_What to work on_.
The answer is every line in the data below that contains the word "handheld".
Segment Open
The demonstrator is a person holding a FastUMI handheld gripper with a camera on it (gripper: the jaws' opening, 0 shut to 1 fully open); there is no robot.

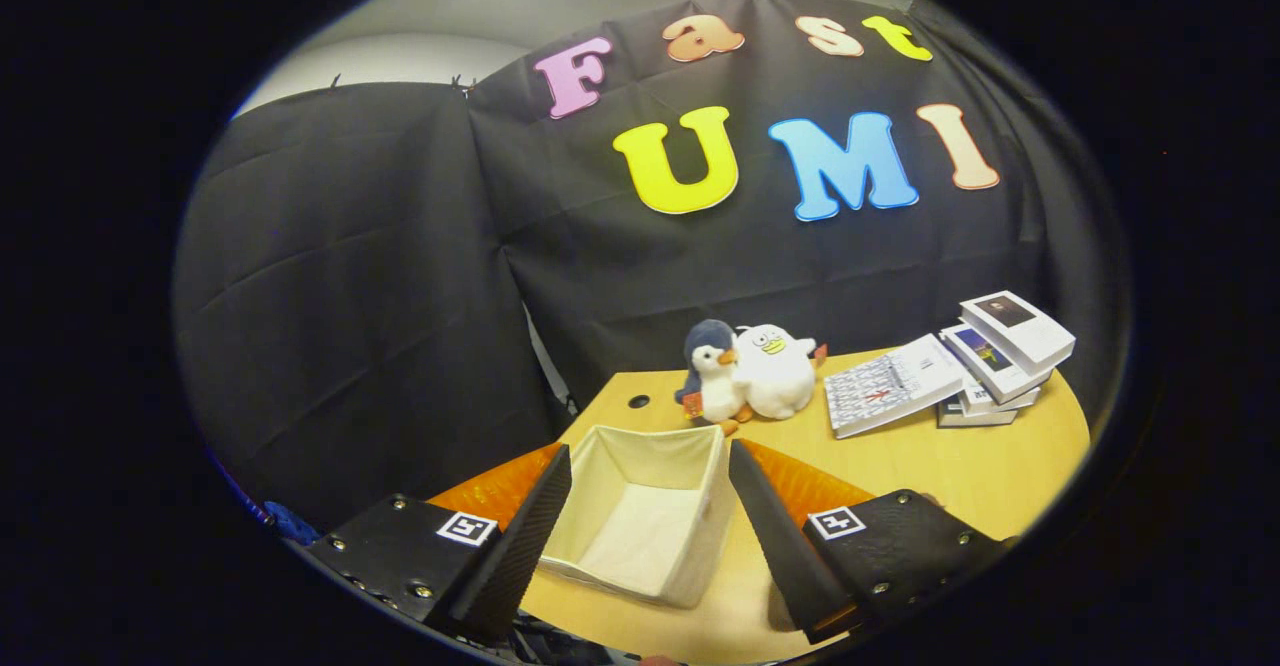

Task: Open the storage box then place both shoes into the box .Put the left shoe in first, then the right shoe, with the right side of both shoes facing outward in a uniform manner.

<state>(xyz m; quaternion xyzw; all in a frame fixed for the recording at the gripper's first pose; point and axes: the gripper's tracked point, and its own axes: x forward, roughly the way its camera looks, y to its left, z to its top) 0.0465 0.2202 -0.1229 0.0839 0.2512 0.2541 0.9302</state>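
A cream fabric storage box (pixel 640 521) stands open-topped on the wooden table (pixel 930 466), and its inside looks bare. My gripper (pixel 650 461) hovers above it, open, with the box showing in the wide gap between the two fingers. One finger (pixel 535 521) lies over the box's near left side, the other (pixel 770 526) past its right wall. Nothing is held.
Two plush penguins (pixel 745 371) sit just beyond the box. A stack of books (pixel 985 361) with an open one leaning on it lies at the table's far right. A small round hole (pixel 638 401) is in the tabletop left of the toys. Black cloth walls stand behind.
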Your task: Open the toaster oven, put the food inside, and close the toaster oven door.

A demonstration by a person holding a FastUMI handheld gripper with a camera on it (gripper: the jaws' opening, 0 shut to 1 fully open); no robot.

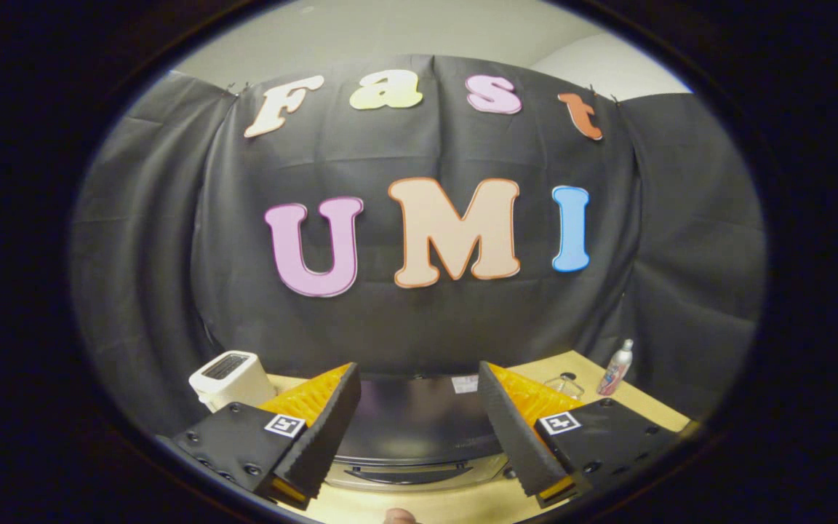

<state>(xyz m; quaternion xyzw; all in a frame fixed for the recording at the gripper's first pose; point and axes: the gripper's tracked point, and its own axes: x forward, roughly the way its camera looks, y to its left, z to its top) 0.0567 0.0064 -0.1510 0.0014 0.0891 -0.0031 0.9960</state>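
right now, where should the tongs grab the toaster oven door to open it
Grip the door handle, the horizontal bar along the top front edge of the toaster oven. It lies between the open tongs, below their tips. Come from above and in front; the bar runs sideways, so one finger probably goes over it and one under, which means turning the tongs. The door looks shut.

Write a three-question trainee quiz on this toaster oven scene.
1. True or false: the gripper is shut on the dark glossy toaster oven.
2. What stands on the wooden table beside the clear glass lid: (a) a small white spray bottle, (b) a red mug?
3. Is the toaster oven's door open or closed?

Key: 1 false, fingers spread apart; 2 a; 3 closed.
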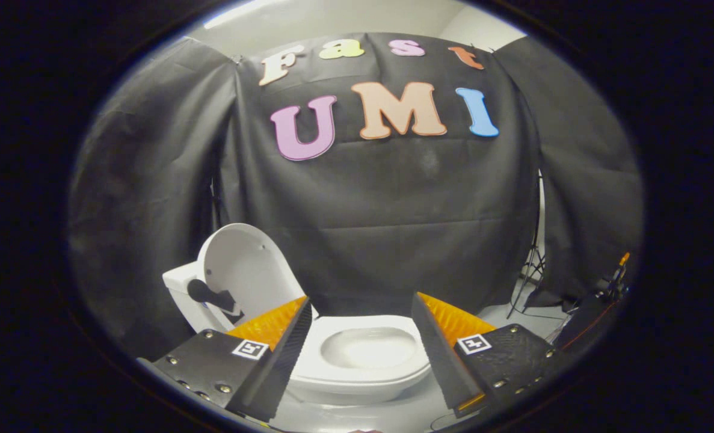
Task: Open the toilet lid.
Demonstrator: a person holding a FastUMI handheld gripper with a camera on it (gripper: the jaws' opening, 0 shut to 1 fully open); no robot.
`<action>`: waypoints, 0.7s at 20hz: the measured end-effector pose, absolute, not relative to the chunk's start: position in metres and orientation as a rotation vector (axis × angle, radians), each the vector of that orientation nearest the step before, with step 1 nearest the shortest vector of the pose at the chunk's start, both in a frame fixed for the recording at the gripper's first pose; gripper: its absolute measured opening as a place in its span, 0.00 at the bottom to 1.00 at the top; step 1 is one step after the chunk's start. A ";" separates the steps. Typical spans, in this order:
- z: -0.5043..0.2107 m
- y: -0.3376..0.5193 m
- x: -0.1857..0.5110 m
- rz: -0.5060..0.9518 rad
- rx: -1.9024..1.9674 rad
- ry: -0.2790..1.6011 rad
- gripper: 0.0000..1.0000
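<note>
The white toilet stands below and just ahead of my fingers. Its lid is raised and leans back against the white tank, off to the left beyond my left finger. The seat ring lies down and the bowl shows between my two fingers. My gripper is open, with nothing between its fingers, and it touches neither the lid nor the seat.
Black cloth walls close the booth behind the toilet. A light stand and some dark gear with cables sit at the right on the pale floor.
</note>
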State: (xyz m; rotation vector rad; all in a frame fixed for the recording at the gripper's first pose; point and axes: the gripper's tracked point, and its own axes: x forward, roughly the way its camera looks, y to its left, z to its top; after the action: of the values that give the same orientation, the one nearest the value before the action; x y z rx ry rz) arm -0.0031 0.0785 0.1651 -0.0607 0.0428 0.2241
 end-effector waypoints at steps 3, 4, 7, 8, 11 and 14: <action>0.167 0.061 -0.001 0.234 -0.097 0.034 0.98; 0.163 0.057 0.000 0.243 -0.111 0.038 0.99; 0.145 0.035 0.006 0.222 -0.124 0.082 1.00; 0.145 0.035 0.006 0.229 -0.109 0.087 1.00; 0.145 0.034 0.008 0.231 -0.078 0.079 1.00; 0.144 0.029 0.010 0.232 -0.074 0.094 1.00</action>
State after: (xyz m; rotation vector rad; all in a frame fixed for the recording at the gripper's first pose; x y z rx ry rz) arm 0.0100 0.0293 0.1438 -0.0743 0.0935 0.2320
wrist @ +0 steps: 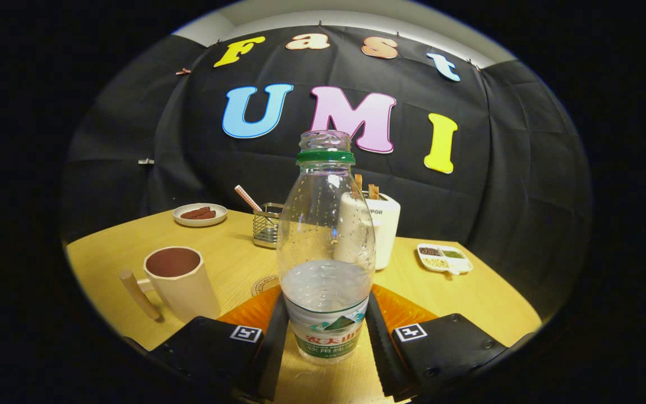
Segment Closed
_Solution to this problem_.
The demonstrator is a person holding a FastUMI handheld gripper with a camera on it (gripper: the jaws' opening, 0 shut to 1 fully open); there is no robot.
A demonstration by a person holding a FastUMI handheld gripper with a camera on it (gripper: the jaws' opening, 0 shut to 1 fully open); no robot.
Demonstrator: a person holding a FastUMI handheld gripper with a camera on it (gripper: the jaws' opening, 0 shut to 1 fully open); no robot.

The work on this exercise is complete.